Hope the little one is ok


----------



## PowderPuff791 (Mar 12, 2009)

Never mind at that age, aren't chicken bones the WORST that a dog could get into?


----------



## kwhit (Apr 7, 2008)

I know a lot of breeders that wean their puppies straight onto raw. It's really not that uncommon. However, kibble and raw digest at different rates, that's probably where they ran into trouble if both were fed around the same time.


----------



## AmbikaGR (Dec 31, 2007)

I am one of those people who lack logic and wean my pups onto raw food at 4-5 weeks of age.  
At that time they get chicken wings and they basically suck/chew the meat off the bone and gnaw on the bones. By the time they are 8-9 weeks of age I no longer give chicken wings as they just inhale, don't chew, them. At this age they get larger pieces of poultry to ensure they chew it. 
The chicken bones are fine and healthy for the pup to eat as long as they are NOT cooked as this causes the bones to become brittle and dangerous. My guess in this situation is the pup swallowed the wing whole and that is why it had a problem processing it.


----------



## PJD001 (Jul 28, 2006)

kwhit said:


> I know a lot of breeders that wean their puppies straight onto raw. It's really not that uncommon. However, kibble and raw digest at different rates, that's probably where they ran into trouble if both were fed around the same time.

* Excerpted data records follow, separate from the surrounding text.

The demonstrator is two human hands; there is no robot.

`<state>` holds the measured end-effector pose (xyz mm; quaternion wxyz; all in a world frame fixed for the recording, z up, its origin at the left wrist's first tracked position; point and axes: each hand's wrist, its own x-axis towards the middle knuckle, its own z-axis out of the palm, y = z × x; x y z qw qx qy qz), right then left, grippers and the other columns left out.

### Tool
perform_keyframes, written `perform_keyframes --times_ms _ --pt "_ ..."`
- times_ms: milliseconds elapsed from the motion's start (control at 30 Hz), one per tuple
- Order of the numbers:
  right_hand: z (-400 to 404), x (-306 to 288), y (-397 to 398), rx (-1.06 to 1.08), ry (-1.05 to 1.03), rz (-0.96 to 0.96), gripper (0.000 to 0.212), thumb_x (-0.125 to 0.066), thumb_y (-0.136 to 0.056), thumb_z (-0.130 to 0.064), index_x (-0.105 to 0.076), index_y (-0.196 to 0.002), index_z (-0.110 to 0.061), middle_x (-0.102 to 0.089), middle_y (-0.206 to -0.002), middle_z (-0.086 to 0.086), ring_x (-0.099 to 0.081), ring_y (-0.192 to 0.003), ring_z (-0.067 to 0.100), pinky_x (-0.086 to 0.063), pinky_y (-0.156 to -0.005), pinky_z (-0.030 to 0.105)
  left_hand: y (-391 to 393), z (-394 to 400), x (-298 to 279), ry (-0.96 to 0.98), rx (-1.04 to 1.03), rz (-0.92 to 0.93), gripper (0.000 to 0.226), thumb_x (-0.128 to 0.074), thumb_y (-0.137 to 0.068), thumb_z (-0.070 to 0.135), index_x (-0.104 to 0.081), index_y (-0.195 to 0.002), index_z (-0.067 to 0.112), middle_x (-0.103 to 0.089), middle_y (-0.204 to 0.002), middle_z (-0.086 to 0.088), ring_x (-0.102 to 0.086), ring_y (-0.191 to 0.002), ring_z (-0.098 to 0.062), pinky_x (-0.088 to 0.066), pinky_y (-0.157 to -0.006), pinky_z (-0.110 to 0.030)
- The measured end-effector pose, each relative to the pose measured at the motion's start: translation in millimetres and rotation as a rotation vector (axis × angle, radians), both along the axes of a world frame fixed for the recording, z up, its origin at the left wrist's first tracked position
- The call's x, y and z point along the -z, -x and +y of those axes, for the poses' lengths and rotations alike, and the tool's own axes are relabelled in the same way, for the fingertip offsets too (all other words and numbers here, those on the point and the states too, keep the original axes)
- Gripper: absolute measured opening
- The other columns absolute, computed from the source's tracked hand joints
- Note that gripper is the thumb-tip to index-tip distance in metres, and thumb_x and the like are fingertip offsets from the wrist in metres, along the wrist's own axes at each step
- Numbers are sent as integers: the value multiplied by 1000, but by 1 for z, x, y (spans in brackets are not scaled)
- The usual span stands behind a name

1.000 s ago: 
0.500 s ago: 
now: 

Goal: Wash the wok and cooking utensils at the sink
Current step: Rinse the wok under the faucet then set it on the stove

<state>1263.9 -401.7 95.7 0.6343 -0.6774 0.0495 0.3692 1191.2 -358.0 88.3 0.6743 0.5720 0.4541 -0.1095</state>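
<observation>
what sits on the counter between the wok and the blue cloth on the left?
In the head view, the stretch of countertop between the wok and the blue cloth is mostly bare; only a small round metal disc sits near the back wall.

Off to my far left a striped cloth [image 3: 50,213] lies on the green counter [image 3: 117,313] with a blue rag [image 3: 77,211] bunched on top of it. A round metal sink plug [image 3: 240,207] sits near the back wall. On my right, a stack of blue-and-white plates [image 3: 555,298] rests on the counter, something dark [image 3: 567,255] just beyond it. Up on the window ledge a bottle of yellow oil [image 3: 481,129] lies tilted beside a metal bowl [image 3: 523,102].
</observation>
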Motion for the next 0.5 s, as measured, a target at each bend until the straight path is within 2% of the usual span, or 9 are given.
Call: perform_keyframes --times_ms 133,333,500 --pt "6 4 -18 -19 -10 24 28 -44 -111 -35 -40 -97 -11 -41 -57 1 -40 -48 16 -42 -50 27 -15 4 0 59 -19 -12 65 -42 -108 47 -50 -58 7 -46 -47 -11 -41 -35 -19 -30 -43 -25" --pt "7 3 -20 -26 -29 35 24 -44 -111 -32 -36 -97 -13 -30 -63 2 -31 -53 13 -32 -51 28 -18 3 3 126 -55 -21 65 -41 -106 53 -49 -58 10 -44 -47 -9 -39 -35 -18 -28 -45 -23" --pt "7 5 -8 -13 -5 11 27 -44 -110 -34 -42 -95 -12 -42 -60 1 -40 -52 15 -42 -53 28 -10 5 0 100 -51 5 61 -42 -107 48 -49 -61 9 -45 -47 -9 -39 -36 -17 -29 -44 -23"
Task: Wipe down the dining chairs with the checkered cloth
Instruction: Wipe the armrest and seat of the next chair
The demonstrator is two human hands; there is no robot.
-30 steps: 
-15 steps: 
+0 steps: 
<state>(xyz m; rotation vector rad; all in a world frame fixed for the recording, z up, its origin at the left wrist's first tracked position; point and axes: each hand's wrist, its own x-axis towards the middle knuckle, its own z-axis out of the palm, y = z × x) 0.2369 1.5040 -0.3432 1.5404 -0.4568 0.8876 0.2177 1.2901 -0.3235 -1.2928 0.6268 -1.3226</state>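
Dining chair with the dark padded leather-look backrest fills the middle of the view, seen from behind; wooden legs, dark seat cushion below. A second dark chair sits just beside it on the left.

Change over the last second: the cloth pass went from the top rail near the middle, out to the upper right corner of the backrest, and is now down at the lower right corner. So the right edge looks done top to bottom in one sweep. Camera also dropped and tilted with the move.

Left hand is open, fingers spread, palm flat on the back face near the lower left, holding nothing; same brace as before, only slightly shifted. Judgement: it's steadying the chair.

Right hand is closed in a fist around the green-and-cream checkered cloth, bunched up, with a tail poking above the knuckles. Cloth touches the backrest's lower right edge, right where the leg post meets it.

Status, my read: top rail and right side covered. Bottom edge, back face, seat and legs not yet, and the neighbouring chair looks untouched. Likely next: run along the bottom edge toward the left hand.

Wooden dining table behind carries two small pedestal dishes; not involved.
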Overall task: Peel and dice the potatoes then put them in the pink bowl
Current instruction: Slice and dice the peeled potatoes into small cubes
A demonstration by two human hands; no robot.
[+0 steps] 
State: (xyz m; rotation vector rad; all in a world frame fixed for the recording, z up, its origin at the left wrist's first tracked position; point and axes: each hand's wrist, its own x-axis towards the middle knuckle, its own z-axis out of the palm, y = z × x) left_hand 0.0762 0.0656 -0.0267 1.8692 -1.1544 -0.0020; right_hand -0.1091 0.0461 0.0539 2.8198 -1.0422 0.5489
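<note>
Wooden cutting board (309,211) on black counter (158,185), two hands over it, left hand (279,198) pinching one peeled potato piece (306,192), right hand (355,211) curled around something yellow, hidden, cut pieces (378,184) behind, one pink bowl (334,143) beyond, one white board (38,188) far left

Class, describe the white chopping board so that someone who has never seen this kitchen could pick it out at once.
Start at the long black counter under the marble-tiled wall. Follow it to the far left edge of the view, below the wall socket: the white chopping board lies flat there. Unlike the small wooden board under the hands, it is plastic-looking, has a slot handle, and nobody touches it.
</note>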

Yeah but wings? It's the bones that would worry me.


----------



## kwhit (Apr 7, 2008)

PJD001 said:


> It's the bones that would worry me.


If the bones are raw, they're fine. 

I'll ask my friend what she starts with. She breeds Field Spaniels.


----------



## norabrown (Jul 20, 2007)

PowderPuff791 said:


> Never mind at that age, aren't chicken bones the WORST that a dog could get into?


If you are feeding "Raw" which many people do chicken wings and turkey wings are an excellent part of the dogs diet.

Remember in the wild they do not cook their food and they often hunt birds and chickens.


----------



## nixietink (Apr 3, 2008)

Doesn't it also become an issue as well when a dog was given raw and kibble around the same time?


----------



## Lisa_and_Willow. (Dec 18, 2007)

Diesel was weaned onto raw and I happily fed him chicken wings when I got him at 8 weeks. He was raw fed until about 4 months when my local butcher closed so I moved to raw frozen blocks. I feed kibble now but I was fine feeding raw.

However he never inhaled his food like many goldens do, each chicken wing took him ages to crunch up when he was a baby.


----------



## tippykayak (Oct 27, 2008)

To be fair, lots of people give raw chicken wings to their pups, and many raw feeders do give bones with the meat. On the flip side, though, this kind of situation is exactly what vets warn about when they tell you not to feed raw.


----------



## Pointgold (Jun 6, 2007)

Very few vets are raw advocates, but then, very few vets are all that educated in or interested in nutrition. 
Raw chicken wings are perfectly fine to feed. I give mine frozen, which encourages them to crunch and chew them as opposed to defrosted ones which are easily inhaled and will "slide" down.
It's quite untrue (and unfair) to say that people who feed raw "lack logic". I myself feed kibble, but my dogs do get raw wings and marrow bones as "treats" on a regular basis. I simply reduce the amount of their regular kibble meal on those days that they get wings/bones in order to prevent diarrhea from getting too rich a meal.


----------



## tippykayak (Oct 27, 2008)

Pointgold said:


> Very few vets are raw advocates, but then, very few vets are all that educated in or interested in nutrition.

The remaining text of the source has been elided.